- Head coach: Lionel Hollins
- General manager: Chris Wallace
- Owners: Robert Pera
- Arena: FedExForum

Results
- Record: 56–26 (.683)
- Place: Division: 2nd (Southwest) Conference: 5th (Western)
- Playoff finish: Western Conference Finals (lost to Spurs 0–4)
- Stats at Basketball Reference

Local media
- Television: Fox Sports Tennessee; Fox Sports Southeast;
- Radio: WRBO

= 2012–13 Memphis Grizzlies season =

The 2012–13 Memphis Grizzlies season was the 18th season of the franchise in the National Basketball Association (NBA), and the 12th for the franchise in Memphis.
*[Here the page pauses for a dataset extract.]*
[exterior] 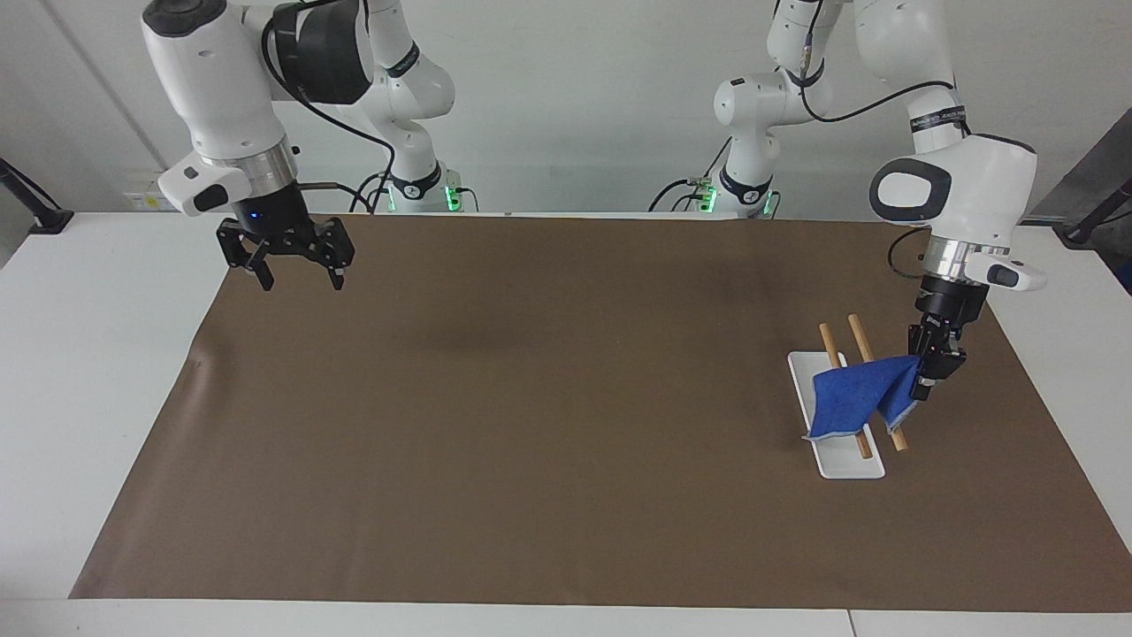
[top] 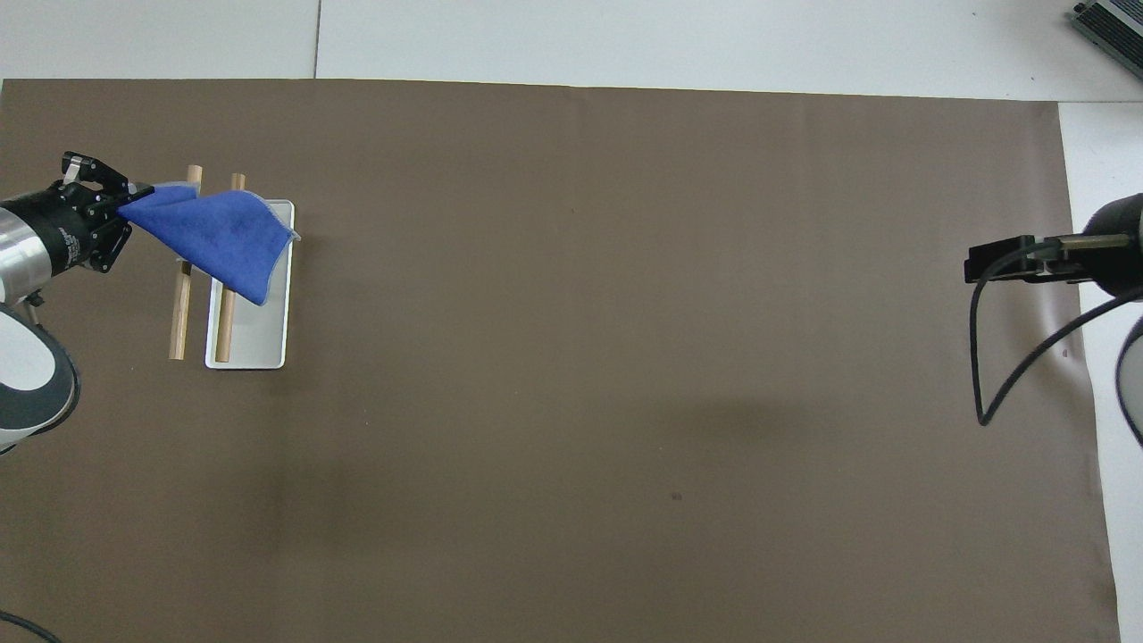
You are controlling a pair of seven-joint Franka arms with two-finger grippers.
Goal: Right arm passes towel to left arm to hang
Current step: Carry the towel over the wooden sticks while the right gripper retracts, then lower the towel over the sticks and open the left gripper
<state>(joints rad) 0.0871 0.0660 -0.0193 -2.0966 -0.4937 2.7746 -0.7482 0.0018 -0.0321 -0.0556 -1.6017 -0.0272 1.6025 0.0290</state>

The season saw the Grizzlies make the conference finals for the first time in franchise history. Prior to making the conference finals, the Grizzlies defeated the Los Angeles Clippers in six games in the first round, and defeated the top-seeded defending runner-up Oklahoma City Thunder in five games in the semifinals. However, a four-game sweep to the experienced San Antonio Spurs ended the Grizzlies' season and playoff run. Head coach Lionel Hollins was fired at the conclusion of the season.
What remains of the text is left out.